Comment Re:Homosexuals and marriage: ability vs. right (Score 1) 868

Nobody is campaigning to keep the homosexuals unable to marry

Uh, yes, lots of people are campaigning for exactly that. Entire organizations exist for that sole purpose.

they are unable to do so already.

And people are campaigning to keep it that way.

Not because they have no right â" only because they have no ability.

I honestly can't parse this. Of course they have the "ability" to marry; they ONLY obstacle is policy, change the policy and they can get married.

Contrast with: No amount of policy change is going to help a paralyzed person do karate.

Comment Re:Radicalization (Score 1) 868

Not any more so, than a quadriplegic is deprived of the right to practice karate.

The guy in the wheelchair may be deprived of his ability to practice karate, but its not because his fellow citizens are campaigning and voting to keep him from doing it.

That's a pretty significant difference.

Comment Re:what? (Score 1) 161

selecting a sample of users, and conducting tests on them specifically to change their response.

How does changing something about your website to get them to spend more money not qualify as "selecting a sample of users, conduncting tests specifically to change their response"?

So what if the 'sample of users' is everyone, and the A/B test occurs over the same users in two non-overlapping timeframes?
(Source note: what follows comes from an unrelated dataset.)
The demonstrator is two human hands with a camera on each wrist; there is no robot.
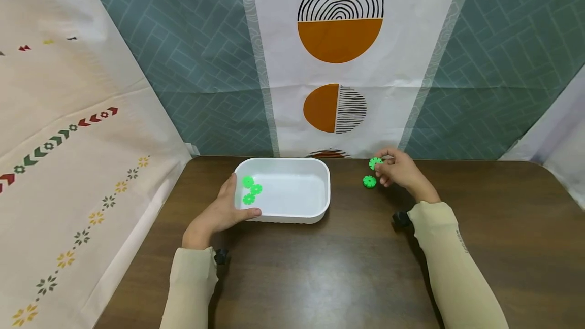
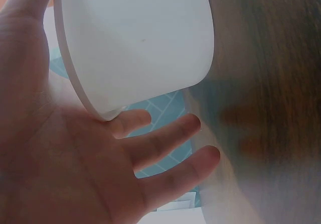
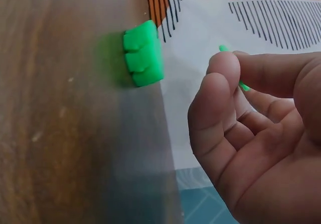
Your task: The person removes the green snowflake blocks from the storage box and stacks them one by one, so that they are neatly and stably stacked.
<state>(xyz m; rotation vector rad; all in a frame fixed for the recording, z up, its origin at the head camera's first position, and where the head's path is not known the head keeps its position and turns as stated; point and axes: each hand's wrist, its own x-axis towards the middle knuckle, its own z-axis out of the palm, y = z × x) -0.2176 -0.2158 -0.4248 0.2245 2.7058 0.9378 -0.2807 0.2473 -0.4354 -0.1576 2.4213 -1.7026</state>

If I make the changes to my regionalized .CA website to test the impact on "Canada" before making it to the global site? Does that qualify? Because pretty much all sites do that sort of thing too.
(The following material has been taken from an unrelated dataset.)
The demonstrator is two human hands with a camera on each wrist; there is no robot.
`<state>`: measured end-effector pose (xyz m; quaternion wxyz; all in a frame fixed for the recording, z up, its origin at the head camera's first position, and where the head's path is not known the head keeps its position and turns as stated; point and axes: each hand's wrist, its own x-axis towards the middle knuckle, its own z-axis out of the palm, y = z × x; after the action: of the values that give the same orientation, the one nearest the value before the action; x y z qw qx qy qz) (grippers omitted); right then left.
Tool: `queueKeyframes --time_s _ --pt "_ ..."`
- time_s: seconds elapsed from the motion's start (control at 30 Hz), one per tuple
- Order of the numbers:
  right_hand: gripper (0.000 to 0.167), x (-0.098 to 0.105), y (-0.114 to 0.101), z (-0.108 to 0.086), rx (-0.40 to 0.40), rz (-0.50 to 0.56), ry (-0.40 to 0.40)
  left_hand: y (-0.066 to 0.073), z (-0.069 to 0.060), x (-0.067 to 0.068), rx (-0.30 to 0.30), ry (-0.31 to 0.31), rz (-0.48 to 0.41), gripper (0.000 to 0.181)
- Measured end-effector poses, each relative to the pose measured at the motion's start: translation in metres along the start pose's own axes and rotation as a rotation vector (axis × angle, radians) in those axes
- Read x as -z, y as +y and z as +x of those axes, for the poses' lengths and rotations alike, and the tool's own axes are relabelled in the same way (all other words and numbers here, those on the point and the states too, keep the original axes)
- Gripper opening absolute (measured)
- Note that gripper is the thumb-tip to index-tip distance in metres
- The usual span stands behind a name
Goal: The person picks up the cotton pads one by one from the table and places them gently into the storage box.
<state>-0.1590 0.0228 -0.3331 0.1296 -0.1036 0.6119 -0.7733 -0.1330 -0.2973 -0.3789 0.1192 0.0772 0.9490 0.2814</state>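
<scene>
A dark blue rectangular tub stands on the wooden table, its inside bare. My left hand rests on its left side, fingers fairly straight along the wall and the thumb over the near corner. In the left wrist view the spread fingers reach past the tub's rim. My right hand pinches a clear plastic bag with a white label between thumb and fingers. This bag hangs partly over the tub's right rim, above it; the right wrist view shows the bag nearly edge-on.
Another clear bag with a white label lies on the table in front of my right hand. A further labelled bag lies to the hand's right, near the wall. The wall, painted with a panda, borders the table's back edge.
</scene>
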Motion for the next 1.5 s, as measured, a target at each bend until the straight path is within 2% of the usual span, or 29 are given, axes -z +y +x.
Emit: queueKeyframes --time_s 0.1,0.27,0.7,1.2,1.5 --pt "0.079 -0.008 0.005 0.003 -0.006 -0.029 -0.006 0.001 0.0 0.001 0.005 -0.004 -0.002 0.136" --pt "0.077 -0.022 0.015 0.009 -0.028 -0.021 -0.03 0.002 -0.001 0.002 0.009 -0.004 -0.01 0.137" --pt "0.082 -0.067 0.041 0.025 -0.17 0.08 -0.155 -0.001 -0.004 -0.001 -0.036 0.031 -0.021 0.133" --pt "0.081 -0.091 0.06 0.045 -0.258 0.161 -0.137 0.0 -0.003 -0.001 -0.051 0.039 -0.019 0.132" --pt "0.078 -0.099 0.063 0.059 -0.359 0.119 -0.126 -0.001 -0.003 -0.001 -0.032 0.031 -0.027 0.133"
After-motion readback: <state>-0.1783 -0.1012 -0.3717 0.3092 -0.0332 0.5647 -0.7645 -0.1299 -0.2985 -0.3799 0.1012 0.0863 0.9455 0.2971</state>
You're definition is so loose it's useless.

That is PRECISELY my point. Getting in a huff about "experimenting on users" is absurd, because the definitions in play ARE uselessly broad. What did OKcupid or facebook do, SPECIFICALLY, that crossed a line that any other website wouldn't do to increase whatever metric they were looking at.

Because, to my view, they haven't done anything different from any other site, at all. So this all really is much ado about nothing.

Comment Re:what? (Score 5, Insightful) 161

No. It's what some unethical douche bags do. it has nothing to do with how websites work, asshole.

Anyone who has ever:
a) taken any metrics about there site
a) altered their website in any way
b) measured whether or not it made any difference

Change the font? Rewriting the sales pitch? Moving the photo to the left? Changing the checkout sequence? Showing more or fewer related products? Added bitcoin as a payment option? Offered a discount? Let you checkout without registering? Adjusted your online advertising budget or changed the keywords you were paying for or targeted a new demographic or region...

Do any or all of those one at a time, checking whether sales increased or not... congrats you effectively "experimented" on your users.

Whether or not it is insidious or unethical doesn't depend on "did you or did you not experiment" it depends on what EXACTLY you've been doing.

Me, I've noticed that people tend to click on articles that are finite lists of things. Hypothetically take an article called "Retirement Savings Strategies Everyone should know" gets fewer clicks than "7 retirement savings strategies everyone should know".

The only change is the addition of the number 7.

The internet has gradually been replaced by "X Y's" articles, because it gets more clicks, as this has become increasingly "discovered" by people "experimenting" on users with different headline styles.

The only upside is that I can safely ignore any "news" site with more than 1 article that starts with a count in the title, as containing nothing more than processed brain diarrhea.

Comment Re:It really works? (Score 2) 133

Claiming that a score "works" has no meaning,

I could easily devise a cpu scoring methodology that scores CPU based on chip area / cost * clock speed / register width.

Such a score "works" in the sense that the function can be evaluated, but it wouldn't tell you anything about whether to buy an i7 vs a xeon vs a pentium 2.

The suggestion in the article is that the particular scoring methodology that was created for the show is useful for comparing compression algorithms, to the point that it may well be adopted by industry.

Therefore, the only interpretation of the hideously poor writing is that the submitter is claiming the algorithm works.

The writing was perfectly fine, your reading comprehension is what failed here.